Der Sport-TagFußball-Bundesligist zieht vors Bundesarbeitsgericht
Die juristische Auseinandersetzung zwischen Fußball-Bundesligist FSV Mainz 05 und seinem früheren Spieler Anwar El Ghazi geht in die nächste Runde. Der Klub hat gegen die Entscheidung des Landesarbeitsgerichts Rheinland-Pfalz eine Nichtzulassungsbeschwerde beim Bundesarbeitsgericht in Erfurt eingereicht. Das bestätigte El Ghazis Anwalt Alexander Bergweiler dem "Kicker".

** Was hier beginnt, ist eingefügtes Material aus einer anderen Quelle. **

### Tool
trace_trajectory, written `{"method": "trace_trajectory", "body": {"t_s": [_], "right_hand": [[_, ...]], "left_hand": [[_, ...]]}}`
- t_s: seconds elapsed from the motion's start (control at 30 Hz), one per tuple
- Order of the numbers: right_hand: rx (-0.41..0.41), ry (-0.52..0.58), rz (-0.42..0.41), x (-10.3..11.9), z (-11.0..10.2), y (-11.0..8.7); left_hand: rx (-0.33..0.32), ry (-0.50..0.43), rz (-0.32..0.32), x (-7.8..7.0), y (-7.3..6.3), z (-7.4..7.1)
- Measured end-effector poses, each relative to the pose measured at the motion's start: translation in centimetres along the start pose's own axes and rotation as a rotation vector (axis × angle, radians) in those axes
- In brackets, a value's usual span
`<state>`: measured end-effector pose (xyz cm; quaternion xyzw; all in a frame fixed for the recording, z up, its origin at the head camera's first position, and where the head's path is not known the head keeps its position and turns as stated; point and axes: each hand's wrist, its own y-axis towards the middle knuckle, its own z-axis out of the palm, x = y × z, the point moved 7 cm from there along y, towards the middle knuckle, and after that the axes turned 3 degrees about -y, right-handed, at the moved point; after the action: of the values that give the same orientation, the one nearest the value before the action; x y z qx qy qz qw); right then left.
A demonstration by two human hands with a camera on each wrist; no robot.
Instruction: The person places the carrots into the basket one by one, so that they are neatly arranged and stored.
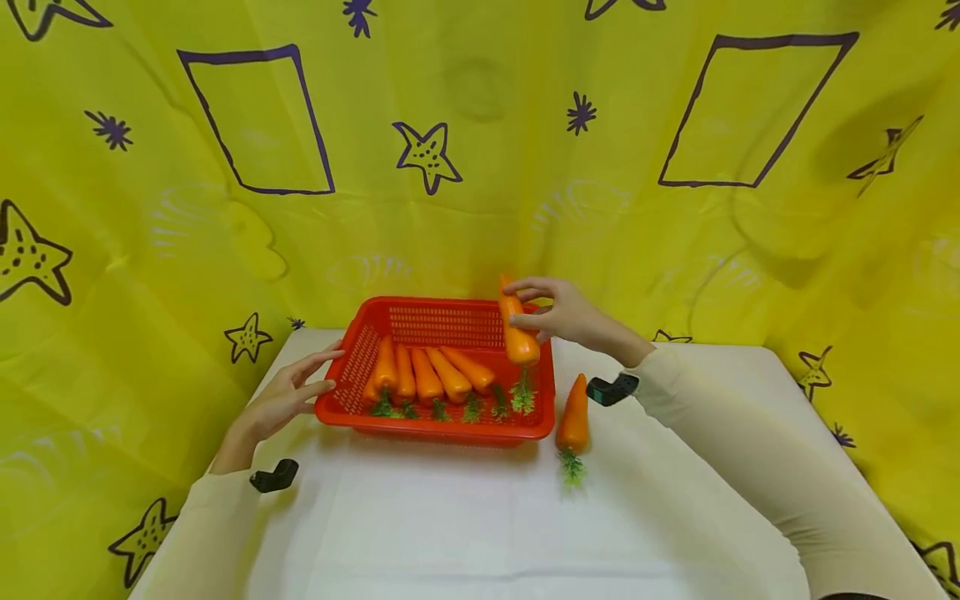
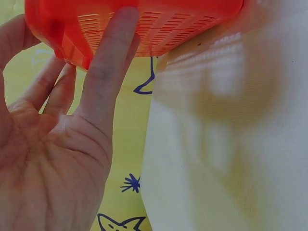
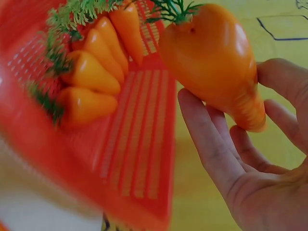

Am 12. November waren die Mainzer mit ihrer Berufung vor dem Landesarbeitsgericht gescheitert. Damit blieb das erstinstanzliche Urteil aus dem Sommer 2024 bestehen, welches die fristlose Kündigung des Niederländers für unwirksam erklärt hatte. Demnach musste der FSV für den Zeitraum von November 2023 bis Juni 2024 die Gehaltsnachzahlungen in Höhe von 1,5 Millionen Euro leisten. Im Zuge des Urteils wurde der Gang zum Bundesarbeitsgericht nicht zugelassen, dagegen geht der Klub nun mit einer Beschwerde vor.